KUALA LUMPUR, May 6 2009 — Malaysianinsider | By Debra Chong
At which point does the Perak mentri besar (MB) cease to command the majority of the members of the legislative assembly?
This question was at the heart of today’s submissions in the High Court here in a suit brought by Pakatan Rakyat’s (PR) Datuk Seri Mohammad Nizar Jamaluddin against Datuk Seri Zambry Abd Kadir to be declared the rightful Perak MB instead of the Barisan Nasional (BN) man.
Zambry’s chief counsel Datuk Cecil Abraham entered uncharted waters by arguing that Nizar had been sacked not by the Perak sultan, but by the State Constitution.
He contended that Nizar’s resignation was automatic once he had lost the confidence of the majority, which had been decided when 31 state assemblymen out of the total 59 appeared before the Perak sultan at an audience in Istana Kinta on February 5 to back BN.
“Here we have 31 in support of Barisan Nasional, 28 in support of Pakatan. The facts were before His Royal Highness.
“It’s the Constitution that has dismissed him, not the Sultan,” Cecil said.
At this point, High Court judge Datuk Abdul Aziz Abdul Rahim stopped Cecil and asked to confirm: “What you’re saying is the Sultan did not dismiss but the Constitution dismissed the mentri besar?” Cecil agreed.
“The Sultan did not have to take over and say ‘I dismiss’,” he said.
Cecil cited Article 16(6) of the Perak Constitution, which states: “If the Mentri Besar ceases to command the confidence of the majority of the members of the Legislative Assembly, then, unless at his request His Royal Highness dissolves the Legislative Assembly, he shall tender the resignation of the Executive Council.”
Pointing out that the word “shall” means “mandatory”, the gray-haired lawyer stressed that Nizar as the then MB should have immediately taken the “honourable way out and tendered his resignation.”
He noted that there is “no necessity” for a motion of no-confidence in Nizar to be tabled in the assembly for it to take effect to prove that Nizar had lost the majority support that enables him to be the MB.

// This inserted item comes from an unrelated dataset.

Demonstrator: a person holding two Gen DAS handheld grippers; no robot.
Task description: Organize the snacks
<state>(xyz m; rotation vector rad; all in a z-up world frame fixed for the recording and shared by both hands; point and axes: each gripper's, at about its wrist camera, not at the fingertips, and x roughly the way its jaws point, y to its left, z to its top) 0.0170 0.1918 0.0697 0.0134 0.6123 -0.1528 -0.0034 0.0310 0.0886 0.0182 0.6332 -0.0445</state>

“It can be done by other means,” Cecil said, and added: “Based on this, His Royal Highness was entitled to do what he did to decide for himself where the majority was. There was no need for the ruler, as a last resort, to dismiss the mentri besar if he does not resign.
But Nizar’s lead lawyer Sulaiman Abdullah had stressed earlier in his submissions that there was a pressing need for the assemblymen to officially endorse their support for or against Nizar in the assembly.
“The Constitution of Malaysia and the Constitution of Perak does not recognise political parties. They only recognise members of the assembly.
“In the House, the representatives are not mere political slaves. They are independent-thinking people exercising their own minds. They can change their minds,” said Sulaiman.
Continuing his argument from the day before, Sulaiman stressed there was no option for the ruler or anyone else to automatically remove the MB from office.
He said that even if the MB refuses to hand in his resignation letter, there is no provision for his office as MB to be regarded as automatically vacant so that another person can move in.
Sulaiman then referred to a pre-Merdeka report put together by the Reid Commission in 1957, which proposed a provision for the ruler to sack the chief executive in addition to giving him power to decide his appointment.
He noted that the Reid proposal was never put in the Federal nor State Constitutions.
As such, he repeated, the only way to test whether the MB had ceased to command the confidence of the majority of the legislature was through a vote in the assembly.
“The only decision is one that is made on the floor as a result of a substantive motion,” Sulaiman added.
The Attorney General, who is intervening in the suit between Nizar and Zambry took the arguments in a different direction.
Tan Sri Abdul Gani Patail pointed out that even if the case was a “deadlock” of 28-28 as Nizar claimed it was, it would suggest that Nizar had already “ceased to command the majority of the House”.
“However you look at it, the 28 figure cannot be a majority of the House. The moment you have 28, deadlock or not, it is clear he had lost the majority of the House,” he said.
Abdul Gani highlighted there could not be a majority when the numbers were split equally down the middle.
“Place our position on His Royal Highness’ place, when the mentri besar said: ‘There is a deadlock’, there is no majority. The arithmetic is very simple,” he said.
“Our contention is the moment a chief minister or mentri besar or prime minister loses the majority, and if no dissolution is granted, the position is immediately deemed vacant, meaning the position is ceased.
“So there is no question of dismissal. If the chief minister or mentri besar refuses to resign, it must be immediately ceased. In that position, with the greatest respect, my Chambers’ position is where Article 16(6) applies,” he stressed.
The hearing of submissions will continue tomorrow at 9.30am.